The Rules of Resentment

It starts with a pinprick of disappointment but it never stays there. Our ride to a party is late picking us up, the instructions for the project weren’t clear, our spouse forgot to put the bill in the mail…..we find ourselves feeling resentment; brooding, ruminating, often seething resentment. Resentment tricks us into thinking that someone else has to do something for us to feel better. My ride has to be on time and this feeling will subside. I need sufficient instructions and then I can let my boss off the hook. After my spouse puts the payment in the mail I’ll calm down. While the wrongs done to us are indeed painful and difficult to handle, our resulting resentment is no one’s responsibility but our own. Yes, I meant that. It is not anyone else’s job to take care of your resentment. It is yours.

You are the one having a ruined party, a horrible attitude at work, or a miserable marriage.

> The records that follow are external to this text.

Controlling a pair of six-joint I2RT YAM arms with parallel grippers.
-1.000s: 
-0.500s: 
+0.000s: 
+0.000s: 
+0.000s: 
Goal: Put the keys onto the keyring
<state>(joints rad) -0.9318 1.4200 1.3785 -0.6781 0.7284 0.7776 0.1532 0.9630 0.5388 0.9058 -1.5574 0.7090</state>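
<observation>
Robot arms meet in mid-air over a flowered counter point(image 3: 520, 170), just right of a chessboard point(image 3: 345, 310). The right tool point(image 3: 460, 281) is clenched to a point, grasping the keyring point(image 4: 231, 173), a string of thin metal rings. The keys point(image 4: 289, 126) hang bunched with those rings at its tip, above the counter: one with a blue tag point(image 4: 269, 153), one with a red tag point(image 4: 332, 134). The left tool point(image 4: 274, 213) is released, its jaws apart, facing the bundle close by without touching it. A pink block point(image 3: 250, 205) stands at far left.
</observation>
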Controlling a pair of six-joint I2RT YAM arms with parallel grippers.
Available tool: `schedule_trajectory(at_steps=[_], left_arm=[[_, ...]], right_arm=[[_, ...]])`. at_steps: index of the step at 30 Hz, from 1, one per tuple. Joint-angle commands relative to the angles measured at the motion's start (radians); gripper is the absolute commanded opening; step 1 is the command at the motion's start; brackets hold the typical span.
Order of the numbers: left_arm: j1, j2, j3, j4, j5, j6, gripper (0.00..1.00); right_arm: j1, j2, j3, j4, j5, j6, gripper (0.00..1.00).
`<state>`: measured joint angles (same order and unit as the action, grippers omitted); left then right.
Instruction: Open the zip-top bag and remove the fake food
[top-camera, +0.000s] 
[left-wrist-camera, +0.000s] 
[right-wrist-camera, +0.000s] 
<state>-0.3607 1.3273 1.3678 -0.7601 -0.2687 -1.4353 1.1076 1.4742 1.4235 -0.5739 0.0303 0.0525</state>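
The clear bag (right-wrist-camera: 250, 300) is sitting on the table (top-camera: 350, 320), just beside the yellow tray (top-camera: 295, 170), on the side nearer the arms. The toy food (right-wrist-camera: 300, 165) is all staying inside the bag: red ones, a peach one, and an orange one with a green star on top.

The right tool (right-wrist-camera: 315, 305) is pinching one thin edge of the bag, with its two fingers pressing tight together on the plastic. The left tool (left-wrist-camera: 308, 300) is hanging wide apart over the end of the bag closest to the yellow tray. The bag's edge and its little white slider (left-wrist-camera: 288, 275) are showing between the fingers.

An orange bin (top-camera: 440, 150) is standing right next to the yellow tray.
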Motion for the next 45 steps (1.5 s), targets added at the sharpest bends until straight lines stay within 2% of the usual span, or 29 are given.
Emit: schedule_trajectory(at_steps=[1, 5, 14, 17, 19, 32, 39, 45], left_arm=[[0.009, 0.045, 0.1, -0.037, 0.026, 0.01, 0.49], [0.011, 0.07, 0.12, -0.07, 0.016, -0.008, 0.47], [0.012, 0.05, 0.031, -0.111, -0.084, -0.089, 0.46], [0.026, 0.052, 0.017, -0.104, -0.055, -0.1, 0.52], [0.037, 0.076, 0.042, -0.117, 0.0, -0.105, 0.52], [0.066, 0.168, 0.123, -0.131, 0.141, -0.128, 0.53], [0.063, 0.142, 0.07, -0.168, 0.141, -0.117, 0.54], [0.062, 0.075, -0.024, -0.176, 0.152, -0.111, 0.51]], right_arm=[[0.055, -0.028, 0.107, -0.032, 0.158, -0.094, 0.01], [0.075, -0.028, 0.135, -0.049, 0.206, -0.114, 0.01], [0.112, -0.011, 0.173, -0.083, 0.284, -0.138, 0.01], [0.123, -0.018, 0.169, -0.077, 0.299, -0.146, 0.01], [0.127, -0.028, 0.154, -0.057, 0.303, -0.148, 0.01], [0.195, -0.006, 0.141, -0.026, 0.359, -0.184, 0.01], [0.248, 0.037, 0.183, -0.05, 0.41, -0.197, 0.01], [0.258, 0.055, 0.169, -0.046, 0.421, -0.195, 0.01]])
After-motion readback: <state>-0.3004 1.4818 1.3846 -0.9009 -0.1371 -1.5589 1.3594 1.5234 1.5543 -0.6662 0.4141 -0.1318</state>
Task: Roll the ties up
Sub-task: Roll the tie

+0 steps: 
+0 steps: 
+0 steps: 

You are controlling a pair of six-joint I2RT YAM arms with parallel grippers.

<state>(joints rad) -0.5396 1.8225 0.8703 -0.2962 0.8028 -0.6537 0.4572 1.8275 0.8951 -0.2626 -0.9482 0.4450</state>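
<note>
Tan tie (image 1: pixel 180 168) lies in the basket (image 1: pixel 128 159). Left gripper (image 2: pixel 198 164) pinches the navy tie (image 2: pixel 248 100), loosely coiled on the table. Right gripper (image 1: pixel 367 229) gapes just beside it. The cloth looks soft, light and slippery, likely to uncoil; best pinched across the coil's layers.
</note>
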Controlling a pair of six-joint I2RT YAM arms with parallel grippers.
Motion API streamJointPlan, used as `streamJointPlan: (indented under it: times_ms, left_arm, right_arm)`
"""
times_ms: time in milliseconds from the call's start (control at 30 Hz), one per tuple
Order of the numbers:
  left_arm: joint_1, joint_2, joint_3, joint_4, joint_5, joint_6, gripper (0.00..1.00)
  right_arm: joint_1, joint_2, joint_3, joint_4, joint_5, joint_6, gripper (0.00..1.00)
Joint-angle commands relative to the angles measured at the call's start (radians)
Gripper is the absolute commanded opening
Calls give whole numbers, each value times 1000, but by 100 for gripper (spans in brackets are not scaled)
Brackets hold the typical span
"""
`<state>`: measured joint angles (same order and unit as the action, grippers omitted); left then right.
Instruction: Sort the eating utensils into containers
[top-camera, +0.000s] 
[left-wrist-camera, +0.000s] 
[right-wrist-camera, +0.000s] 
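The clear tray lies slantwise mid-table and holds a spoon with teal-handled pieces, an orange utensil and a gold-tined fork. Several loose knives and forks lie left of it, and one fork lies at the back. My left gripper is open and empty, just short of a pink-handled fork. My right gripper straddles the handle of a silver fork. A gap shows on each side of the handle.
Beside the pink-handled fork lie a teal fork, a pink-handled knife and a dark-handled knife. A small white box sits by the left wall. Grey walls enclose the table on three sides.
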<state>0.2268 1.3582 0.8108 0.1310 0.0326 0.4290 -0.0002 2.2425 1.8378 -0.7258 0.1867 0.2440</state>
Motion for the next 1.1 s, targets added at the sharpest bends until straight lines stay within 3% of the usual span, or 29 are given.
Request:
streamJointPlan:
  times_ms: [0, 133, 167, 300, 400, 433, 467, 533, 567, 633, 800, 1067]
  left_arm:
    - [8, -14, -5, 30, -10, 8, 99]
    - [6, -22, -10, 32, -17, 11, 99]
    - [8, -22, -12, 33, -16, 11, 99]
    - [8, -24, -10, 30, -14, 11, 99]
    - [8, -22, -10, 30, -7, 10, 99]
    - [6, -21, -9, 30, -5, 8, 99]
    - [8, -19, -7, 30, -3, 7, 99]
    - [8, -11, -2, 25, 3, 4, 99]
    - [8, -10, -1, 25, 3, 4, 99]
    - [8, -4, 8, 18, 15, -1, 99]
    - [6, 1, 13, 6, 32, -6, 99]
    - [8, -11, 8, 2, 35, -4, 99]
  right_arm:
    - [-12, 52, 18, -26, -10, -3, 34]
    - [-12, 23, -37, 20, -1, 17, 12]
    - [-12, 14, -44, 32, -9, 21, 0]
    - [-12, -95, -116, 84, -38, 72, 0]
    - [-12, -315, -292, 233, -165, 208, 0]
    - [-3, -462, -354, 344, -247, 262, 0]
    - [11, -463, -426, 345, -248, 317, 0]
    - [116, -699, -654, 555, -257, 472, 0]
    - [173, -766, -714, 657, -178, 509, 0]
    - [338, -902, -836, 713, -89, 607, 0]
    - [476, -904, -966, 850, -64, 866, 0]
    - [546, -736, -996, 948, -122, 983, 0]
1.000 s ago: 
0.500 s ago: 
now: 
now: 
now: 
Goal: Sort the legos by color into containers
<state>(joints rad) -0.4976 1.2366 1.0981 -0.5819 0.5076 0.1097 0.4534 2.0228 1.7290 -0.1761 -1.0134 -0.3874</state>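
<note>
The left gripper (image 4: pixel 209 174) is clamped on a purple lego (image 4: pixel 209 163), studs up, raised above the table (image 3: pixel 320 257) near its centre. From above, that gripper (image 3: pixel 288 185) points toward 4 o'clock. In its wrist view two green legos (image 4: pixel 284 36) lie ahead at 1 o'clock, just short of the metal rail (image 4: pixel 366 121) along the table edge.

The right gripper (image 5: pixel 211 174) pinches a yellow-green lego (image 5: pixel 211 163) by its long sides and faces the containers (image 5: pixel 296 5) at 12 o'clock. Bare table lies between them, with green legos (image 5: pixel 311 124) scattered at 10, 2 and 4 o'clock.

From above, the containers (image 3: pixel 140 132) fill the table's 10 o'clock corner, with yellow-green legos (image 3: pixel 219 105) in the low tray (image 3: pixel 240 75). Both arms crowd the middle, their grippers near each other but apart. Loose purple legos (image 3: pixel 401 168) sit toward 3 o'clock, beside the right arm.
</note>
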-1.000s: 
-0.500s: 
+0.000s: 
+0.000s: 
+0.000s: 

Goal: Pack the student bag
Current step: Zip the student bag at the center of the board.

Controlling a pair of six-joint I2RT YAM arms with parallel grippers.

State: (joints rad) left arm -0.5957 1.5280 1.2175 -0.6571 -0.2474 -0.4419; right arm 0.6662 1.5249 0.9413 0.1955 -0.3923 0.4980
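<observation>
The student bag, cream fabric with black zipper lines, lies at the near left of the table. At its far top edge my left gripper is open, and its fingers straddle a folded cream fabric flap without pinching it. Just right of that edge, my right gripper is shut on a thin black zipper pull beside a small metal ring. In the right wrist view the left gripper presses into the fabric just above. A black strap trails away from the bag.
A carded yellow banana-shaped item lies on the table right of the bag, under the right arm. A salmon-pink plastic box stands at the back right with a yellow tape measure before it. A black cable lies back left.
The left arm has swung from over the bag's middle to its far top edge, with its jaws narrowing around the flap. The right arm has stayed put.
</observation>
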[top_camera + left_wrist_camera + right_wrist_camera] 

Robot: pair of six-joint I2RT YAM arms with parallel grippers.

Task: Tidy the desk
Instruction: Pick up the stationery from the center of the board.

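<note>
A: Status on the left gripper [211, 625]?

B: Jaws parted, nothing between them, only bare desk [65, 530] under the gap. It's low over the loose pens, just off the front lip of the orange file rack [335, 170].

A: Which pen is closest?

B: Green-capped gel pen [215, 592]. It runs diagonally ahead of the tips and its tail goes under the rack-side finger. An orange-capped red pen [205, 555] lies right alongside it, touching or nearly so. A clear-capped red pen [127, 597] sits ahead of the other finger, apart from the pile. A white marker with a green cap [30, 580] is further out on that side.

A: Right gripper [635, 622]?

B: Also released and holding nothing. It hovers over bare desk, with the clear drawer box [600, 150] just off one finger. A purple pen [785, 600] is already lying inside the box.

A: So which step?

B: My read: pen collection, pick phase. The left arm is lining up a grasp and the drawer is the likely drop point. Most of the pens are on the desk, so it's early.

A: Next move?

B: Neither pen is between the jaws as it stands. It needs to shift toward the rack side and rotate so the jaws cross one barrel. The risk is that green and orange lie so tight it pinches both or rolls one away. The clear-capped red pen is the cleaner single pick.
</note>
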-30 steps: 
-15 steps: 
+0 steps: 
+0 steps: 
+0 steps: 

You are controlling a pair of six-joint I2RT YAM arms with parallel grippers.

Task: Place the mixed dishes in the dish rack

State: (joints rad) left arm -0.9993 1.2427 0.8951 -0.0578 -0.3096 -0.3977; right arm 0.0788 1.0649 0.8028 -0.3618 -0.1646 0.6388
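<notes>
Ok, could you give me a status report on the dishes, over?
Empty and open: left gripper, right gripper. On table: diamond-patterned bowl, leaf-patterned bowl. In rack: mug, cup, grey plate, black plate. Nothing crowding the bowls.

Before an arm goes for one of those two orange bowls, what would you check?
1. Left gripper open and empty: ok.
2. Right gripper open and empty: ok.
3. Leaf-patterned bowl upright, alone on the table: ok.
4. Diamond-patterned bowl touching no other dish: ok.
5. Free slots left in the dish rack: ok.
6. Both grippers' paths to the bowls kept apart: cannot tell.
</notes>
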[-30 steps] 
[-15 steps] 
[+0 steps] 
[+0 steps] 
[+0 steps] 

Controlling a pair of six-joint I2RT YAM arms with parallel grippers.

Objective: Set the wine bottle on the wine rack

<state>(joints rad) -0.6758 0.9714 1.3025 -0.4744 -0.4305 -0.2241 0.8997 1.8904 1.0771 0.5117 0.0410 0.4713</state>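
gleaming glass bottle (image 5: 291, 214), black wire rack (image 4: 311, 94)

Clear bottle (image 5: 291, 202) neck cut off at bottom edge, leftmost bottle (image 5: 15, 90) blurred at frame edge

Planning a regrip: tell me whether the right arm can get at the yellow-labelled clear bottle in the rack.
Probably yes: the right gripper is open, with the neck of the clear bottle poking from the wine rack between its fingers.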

Often, the person we blame for our resentment is oblivious or just confused by our sullen behavior. The unfortunate temptation that resentment brings is to mentally massacre another person. Doing the real work requires laying down our mind’s machetes and turning our attention to ourselves. So what do you do?
1—Ask yourself, “What are you so angry about?” Get very clear on it. Sometimes behind the anger with someone else, there is some anger with you. I counted on them to arrive on time even though I know them to be unreliable. I had a feeling the instructions wouldn’t be sufficient and I didn’t say anything….
2—Offer yourself some compassion for your part in it and consider offering some compassion for the person you resent.
3—There are two healthy paths from here. ACCEPTANCE and/or ASSERTIVENESS.
Acceptance often begins with a painful wrestling with reality and human weakness, brokenness, and imperfection. And then….a willingness to embrace life, people, and the complications that come with both on a deeper level. Acceptance defuses resentment and enables us to tolerate being late, allow for the inadequacy in the instructions, or loosen our grip on the idea of an ideal spouse who remembers details. This doesn’t necessarily mean that someone else doesn’t owe you an apology. What it does mean is that you can take responsibility for yourself in the midst of accepting that things aren’t going to go the way you wish.
Assertiveness empowers you take responsibility for crafting a response to the situation that led to you feeling resentment. Assertiveness, simply put, is being direct in voicing one’s views. With assertiveness, you resist temptations like manipulation, withdrawal, or aggression and you make clean requests and say the difficult things. That’s OK, I’ll drive myself. I’m a stickler for being on time so it usually works best for me not to depend on someone else for a ride. or Would you be willing to go over the instructions with me? I have a feeling that I will need more detail for a portion of the work.
Acceptance with assertiveness might look something like this: I know my wife isn’t great with details and I can live with that. I will ask her if we can switch responsibilities or if she is willing to create a system that will help her remember the important things I can’t do.
The feeling of resentment can be a very effective alert system if we allow it to be. It tells us that we have a reaction to something that needs our attention. Doing the work resentment invites is at once liberating and courageous.